Se Loach ha già vinto due Palme, proprio come lo svedese presidente di giuria Ruben Östlund, e difficilmente farà il tris che nessuno ha mai raggiunto, un premio importante al film, magari per Turner, sarebbe meritatissimo e opportuno.
Completamente da altre parti è L’été dernier – Last Summer di Catherine Breillat. Un ritorno sui grandi palcoscenici per la cineasta che ha iniziato collaborando come attrice, sceneggiatrice e assistente con tanti cineasti italiani, Bertolucci, Cavani, Fellini e Bellocchio e ha fatto scandalo a cavallo del secolo con Romance, Pornocrazia e A mia sorella!. Oggi è molto più difficile fare scalpore con temi legati alla sessualità, ma la Breillat resta legata alle sue ossessioni, portando a casa un film che a suo modo funziona.

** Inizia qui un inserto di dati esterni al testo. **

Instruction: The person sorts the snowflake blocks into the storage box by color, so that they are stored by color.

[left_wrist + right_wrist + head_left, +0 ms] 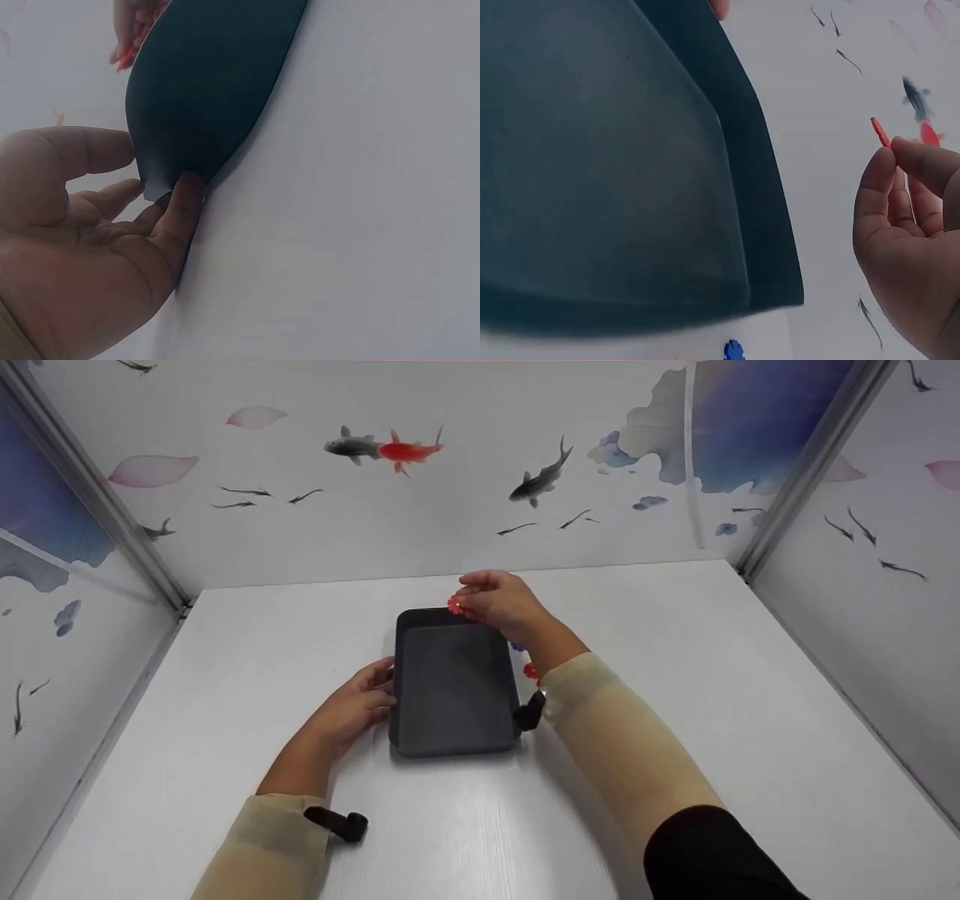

Il contesto sociale de L’été dernier è opposto a quello di Loach: una famiglia abbiente, lui manager in una grande azienda, lei avvocato, in un’immensa villa in campagna. Anne (Léa Drucker, che era la madre del protagonista Leo in Close premiato nel 2022) è sposata con Pierre, parecchio più grande di lei, e insieme hanno adottato una coppia di bambine asiatiche. Da una precedente relazione l’uomo ha un altro figlio, il diciassettenne Théo, ribelle, disordinato e ostile verso la donna. Dopo che l’adolescente ha rubato in casa, Anne cerca di cambiare atteggiamento per ottenere un comportamento diverso: la donna ottiene un risultato positivo, ma poi si innesca una focosa relazione passionale tra i due. Per essere un film di Breillat, è quasi pudico, i rapporti sessuali sono giocati soprattutto sui primi piani. Lo sviluppo è abbastanza intuibile, ma lo rende interessante il fatto che Anne si occupi della difesa di ragazze minori vittime di violenze o rapporti non consenzienti (il prologo è indicativo). Si innesca un corto circuito che porta a farsi domande sulla manipolazione, sul consenso, sulla verità, sull’affermazione della verità e sull’accettazione di ciò che non si vorrebbe ammettere. Ottima l’interpretazione della Drucker, ma il giovane Samuel Kircher è una scoperta e si può scommettere sul suo avvenire.